Fortunately not

A Facebook friend posted some stunning photos of herself and friends hiking in Jirisan National Park. Facebook’s auto-translation of the post included the rather worrying “Cancer is not an option to postpone”. Reading the Korean original and some research allayed my concerns, fortunately. The Korean original is 사성암은 미룰 수 없어요. I know that 암 is used in the names of usually smaller Buddhist monastic establishments, usually translated as hermitage, by far the most famous being 석굴암, Seokguram. But 암 by itself doesn’t mean hermitage any more than 사 by itself means temple

So how did the translator get to cancer? The Korean word for cancer is 암, which I previously didn’t know because it’s not included in Korean for beginners or travellers books. The translator encountered a word it didn’t recognise and instead of simply transliterating it (which it did with several other proper nouns in the post), it guessed that the 암 on the end was the relevant part of the word.
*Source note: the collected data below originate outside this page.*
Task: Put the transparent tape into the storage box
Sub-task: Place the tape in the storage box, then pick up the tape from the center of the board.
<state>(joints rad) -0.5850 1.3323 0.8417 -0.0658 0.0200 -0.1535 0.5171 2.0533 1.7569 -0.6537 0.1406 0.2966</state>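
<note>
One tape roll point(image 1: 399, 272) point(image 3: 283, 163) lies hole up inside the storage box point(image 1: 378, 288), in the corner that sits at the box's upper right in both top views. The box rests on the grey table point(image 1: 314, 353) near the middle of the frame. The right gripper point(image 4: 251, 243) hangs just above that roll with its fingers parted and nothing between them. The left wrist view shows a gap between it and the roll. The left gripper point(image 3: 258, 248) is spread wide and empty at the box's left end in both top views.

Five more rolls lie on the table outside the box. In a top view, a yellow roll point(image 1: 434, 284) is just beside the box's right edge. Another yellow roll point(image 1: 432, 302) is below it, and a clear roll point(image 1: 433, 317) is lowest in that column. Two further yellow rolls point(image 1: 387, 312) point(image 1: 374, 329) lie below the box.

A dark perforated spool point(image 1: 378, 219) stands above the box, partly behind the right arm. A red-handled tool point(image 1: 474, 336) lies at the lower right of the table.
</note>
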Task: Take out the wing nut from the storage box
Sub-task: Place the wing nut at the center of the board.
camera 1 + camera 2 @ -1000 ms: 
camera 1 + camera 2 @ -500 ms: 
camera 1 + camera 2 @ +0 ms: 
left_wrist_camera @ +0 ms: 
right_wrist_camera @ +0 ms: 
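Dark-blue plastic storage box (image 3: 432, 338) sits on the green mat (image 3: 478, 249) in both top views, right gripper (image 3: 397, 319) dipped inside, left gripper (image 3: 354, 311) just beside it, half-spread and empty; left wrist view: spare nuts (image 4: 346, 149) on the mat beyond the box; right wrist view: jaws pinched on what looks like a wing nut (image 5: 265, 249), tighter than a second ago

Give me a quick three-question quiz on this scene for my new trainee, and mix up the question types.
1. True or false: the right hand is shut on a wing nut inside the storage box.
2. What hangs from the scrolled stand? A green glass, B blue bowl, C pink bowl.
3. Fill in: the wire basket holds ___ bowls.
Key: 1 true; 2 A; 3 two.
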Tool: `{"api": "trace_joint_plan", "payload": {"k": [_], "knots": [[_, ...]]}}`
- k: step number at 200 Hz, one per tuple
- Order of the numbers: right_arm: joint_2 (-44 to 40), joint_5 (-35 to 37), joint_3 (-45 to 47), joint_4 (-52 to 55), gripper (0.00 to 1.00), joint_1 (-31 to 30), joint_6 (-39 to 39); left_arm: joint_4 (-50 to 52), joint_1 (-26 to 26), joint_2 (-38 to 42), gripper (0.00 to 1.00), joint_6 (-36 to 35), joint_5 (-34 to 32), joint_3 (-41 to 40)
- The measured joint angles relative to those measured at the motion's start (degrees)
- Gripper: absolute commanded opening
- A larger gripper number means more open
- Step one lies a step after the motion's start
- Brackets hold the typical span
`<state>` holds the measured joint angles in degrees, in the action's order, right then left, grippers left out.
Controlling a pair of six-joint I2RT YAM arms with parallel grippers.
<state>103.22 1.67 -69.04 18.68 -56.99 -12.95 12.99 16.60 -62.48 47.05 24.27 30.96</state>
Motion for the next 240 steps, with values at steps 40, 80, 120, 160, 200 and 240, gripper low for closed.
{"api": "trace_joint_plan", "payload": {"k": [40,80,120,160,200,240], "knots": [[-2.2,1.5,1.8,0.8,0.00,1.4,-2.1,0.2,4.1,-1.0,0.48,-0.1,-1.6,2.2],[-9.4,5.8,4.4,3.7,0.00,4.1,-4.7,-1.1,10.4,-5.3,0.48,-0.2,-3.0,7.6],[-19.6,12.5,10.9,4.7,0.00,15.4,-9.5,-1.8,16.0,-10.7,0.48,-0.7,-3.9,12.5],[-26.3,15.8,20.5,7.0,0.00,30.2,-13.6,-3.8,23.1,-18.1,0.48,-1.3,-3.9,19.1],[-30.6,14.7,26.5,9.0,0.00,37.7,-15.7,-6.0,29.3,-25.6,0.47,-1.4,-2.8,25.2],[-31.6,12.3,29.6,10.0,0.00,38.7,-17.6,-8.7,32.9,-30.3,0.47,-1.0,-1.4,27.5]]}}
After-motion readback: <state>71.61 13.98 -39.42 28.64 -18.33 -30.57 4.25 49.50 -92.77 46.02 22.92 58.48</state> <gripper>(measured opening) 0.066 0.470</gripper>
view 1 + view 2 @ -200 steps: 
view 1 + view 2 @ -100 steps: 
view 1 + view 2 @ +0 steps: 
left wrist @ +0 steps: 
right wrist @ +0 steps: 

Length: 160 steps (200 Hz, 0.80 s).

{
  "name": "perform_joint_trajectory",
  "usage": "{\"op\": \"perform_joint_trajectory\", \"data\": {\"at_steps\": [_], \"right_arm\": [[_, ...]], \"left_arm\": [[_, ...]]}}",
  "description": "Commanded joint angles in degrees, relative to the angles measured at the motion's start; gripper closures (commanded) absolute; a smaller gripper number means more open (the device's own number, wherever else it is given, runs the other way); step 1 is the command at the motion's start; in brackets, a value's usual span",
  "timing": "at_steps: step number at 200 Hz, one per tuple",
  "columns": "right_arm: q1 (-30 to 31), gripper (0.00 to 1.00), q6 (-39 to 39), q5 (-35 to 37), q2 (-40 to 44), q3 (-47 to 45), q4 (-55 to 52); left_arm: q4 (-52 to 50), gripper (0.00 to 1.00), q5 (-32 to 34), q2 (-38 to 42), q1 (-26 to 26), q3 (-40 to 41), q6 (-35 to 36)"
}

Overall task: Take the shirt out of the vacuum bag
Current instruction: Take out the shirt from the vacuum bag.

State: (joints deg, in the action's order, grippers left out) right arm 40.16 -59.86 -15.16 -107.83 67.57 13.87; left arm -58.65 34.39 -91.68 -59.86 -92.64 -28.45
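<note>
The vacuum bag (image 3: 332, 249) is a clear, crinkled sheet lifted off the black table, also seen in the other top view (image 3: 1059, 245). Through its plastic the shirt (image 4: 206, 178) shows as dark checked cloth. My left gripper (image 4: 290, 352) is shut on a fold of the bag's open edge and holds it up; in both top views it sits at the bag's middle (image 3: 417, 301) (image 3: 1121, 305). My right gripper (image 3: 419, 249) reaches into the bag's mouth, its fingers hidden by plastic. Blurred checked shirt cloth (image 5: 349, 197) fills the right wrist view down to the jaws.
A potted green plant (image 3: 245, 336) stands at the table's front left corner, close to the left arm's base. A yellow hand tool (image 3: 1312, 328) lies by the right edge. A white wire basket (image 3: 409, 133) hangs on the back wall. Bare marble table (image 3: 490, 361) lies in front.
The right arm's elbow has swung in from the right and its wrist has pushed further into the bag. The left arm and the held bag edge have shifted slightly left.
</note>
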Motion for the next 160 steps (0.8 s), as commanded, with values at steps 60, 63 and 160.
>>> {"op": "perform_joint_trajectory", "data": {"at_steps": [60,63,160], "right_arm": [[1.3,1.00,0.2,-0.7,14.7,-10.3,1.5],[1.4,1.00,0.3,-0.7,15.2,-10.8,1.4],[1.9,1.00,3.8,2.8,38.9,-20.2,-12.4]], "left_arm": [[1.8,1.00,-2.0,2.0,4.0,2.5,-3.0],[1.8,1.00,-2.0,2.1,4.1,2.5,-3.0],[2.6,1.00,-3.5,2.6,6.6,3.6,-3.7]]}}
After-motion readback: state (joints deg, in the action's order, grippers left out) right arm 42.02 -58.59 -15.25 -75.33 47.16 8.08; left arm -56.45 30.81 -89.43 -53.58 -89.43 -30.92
Online translators don’t do much better. Google and Bing offer Sandstone cannot/can’t be postponed and Papago (which I have found to be the more accurate overall) the meaningless I can’t delay tetragonal cancer. But sandstone is 사암; 사성암, if it means anything at all, is four star cancer, compare 삼성, three stars. Even though it was the worst translation overall, Papago at least attempted to translate the whole of 사성암. [PS the next day: I commented on my friend’s post and she replied that 사성암 is ‘four saints hermitage’.]

The bigger issues here are how translators deal with proper nouns, and how they recognise that they are proper nouns. Do they transliterate them (eg 경복궁 as Gyeongbokgung) or (attempt to) translate them (eg as Brilliant Fortune Palace or Greatly Blessed by Heaven Palace, just the first two meanings I found)? I suspect that the more famous a place is, the more it is transliterated rather than translated. (There is a map of world countries giving the literal meaning of their name. I am typing this in Southern Land.)

A related issue is the use of common nouns as names. Two Korean-Australian friends named their first daughter 사랑, so once a year I see photos of “Love’s birthday party”. A Korean friend and his wife named their son 우주, so one post included the startling “I put the universe in the car”.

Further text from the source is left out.